It was Wednesday evening just before Choir practice when I posted The Siddhartha Monologue. I slept well that night. Then Thursday throughout the day I wrestled with the prospect of creating a decent audio recording. I did a couple bad takes, and wound up feeling rather disgruntled. Irrelevant old resentments were resurfacing, irrespective of the fact that I knew they would do me no good. I began to feel pent up, and cooped up in my studio – stir crazy, and needing a break. So at a certain point I headed down to the Bagel Shop downstairs and across the corner.
Ah! I was the only customer, I thought with relief. I didn’t really want to have to interact with any people in particular, not in the mood I was in. But Paul, the young man behind the counter, is an amiable chap. He just got his degree in some form of psychology, and he appears to be quite the optimist. I wound up confessing my dilemma to him – how I’d thought sure I’d have gotten a lot accomplished by that time on that day, but here it was about seven in the evening already, and I had nothing to show for it.
Paul’s suggestion was that I go back upstairs and try completing some completely unrelated household chore, something that has nothing to do with the project, such as washing the dishes. Apparently that’s what works for him, in such cases. But I found that, in my case, after putting my angst into words in the presence of a single intelligent, if innocent, young man, I was considerably more optimistic upon returning upstairs after my cookie and cup of coffee. There, I did a third take of The Siddhartha Monologue, and I finished it at nine o’clock exactly.
That’s my voice you hear, acting out the part of Winston Greene, a thirty-something year old man. I hope you enjoy it.
I suddenly felt more than satisfied. It wasn’t just that I’d succeeded in recording a decent take of the monologue. After all, recording the monologue was only a side project. But what resulted from it was my realizing that the monologue is good; it does work; it encapsulates who Winston Greene is in essence, as well as marks the monumental nature of the moment in which he now finds himself, having encountered the realities of poverty for the first time in his life. This realization greatly increased my confidence. In fact, I was so energized, I wrote nine more pages of script, all the way up to page 40. This was from nine up till about midnight. As I did so, I had the rare experience of actually believing in what I was writing — believing that I had something to get across as a Writer and that I would be able to get it across to an audience through this musical theatre medium.
So I relaxed within myself quite a bit, as far as this project is concerned, after that. It now seems that I actually have a potentially marketable product here – I’m not just a dreamer anymore at this stage. However, the last four days have not been conducive to much creative work. There have been holiday-related obligations; also I played a lengthy Christmas Eve service, a Christmas Day service, and at two nursing homes on Christmas. Then I had dinner over at my pastor’s house with numerous other people, and didn’t get home till eight in the evening. I pretty much rested throughout the day yesterday, although I did return to the steadier process of scoring music using my Finale software – a process that is more immediately rewarding than that of writing text.

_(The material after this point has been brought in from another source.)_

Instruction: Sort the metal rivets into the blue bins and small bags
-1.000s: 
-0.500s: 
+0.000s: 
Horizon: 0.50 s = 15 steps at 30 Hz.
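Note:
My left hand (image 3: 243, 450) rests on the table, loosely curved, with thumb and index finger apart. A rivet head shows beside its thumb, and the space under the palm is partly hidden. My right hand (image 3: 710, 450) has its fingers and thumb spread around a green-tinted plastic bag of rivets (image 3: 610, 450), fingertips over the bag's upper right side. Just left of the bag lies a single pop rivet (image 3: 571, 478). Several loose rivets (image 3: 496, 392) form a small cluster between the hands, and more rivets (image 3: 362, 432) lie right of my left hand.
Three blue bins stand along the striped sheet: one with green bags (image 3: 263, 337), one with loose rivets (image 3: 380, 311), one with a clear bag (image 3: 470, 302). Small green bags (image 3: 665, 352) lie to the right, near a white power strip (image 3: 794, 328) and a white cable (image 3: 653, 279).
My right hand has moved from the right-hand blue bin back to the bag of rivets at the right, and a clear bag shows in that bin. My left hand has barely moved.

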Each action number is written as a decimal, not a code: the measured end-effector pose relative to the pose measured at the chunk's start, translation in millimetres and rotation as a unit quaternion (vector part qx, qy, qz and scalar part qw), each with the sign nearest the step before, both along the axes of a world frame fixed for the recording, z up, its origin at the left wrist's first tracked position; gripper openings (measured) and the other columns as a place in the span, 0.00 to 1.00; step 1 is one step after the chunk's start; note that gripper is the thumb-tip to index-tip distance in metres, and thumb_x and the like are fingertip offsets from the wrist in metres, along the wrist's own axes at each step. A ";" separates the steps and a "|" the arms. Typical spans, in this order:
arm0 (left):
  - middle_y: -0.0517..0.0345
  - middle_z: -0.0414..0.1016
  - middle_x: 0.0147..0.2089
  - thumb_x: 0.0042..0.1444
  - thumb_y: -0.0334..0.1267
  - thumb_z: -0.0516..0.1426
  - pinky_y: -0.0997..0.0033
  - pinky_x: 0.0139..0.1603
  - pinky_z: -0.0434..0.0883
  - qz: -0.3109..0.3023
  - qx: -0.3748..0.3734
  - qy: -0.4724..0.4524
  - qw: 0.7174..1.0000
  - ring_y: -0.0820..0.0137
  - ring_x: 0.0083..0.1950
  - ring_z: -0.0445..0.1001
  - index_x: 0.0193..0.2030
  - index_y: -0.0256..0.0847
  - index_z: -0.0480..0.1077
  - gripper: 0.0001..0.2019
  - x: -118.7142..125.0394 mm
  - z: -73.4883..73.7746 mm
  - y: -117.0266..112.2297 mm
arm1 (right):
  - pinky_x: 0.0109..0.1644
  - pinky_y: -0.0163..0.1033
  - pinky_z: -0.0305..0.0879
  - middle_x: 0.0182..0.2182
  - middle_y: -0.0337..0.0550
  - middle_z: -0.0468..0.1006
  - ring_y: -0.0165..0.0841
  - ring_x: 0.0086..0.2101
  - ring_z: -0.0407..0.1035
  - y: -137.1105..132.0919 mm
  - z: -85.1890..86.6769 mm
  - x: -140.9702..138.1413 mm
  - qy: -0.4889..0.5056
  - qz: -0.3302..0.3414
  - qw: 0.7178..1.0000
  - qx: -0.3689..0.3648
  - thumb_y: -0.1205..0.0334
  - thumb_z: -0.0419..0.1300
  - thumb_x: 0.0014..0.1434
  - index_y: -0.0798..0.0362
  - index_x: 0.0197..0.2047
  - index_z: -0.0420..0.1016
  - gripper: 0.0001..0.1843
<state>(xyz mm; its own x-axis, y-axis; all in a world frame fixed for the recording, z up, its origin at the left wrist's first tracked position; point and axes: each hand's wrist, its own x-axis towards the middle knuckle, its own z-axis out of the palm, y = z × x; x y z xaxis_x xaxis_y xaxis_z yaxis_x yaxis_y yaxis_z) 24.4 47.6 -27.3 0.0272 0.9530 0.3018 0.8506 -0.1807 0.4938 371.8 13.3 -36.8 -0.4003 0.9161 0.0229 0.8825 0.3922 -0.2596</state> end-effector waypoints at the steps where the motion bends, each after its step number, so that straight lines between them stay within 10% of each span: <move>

So, hopefully today I can get moving again on the script. I have some creative problem solving to do at page 40, which is why this was a logical stop. Although I don’t have the answer yet, the experience of unknowing is no longer manifesting as high anxiety, resentment, or rage. Something has changed. I believe in my project now – it is not just a cover for insecurity or wishful thinking. I don’t feel harangued by resentment towards others, or even toward myself, as I proceed. I no longer need the approval of any of those people; for it has been communicated to me that my work is good, and the Source of that communication is One whose assessment is reliable, One whom I need not doubt.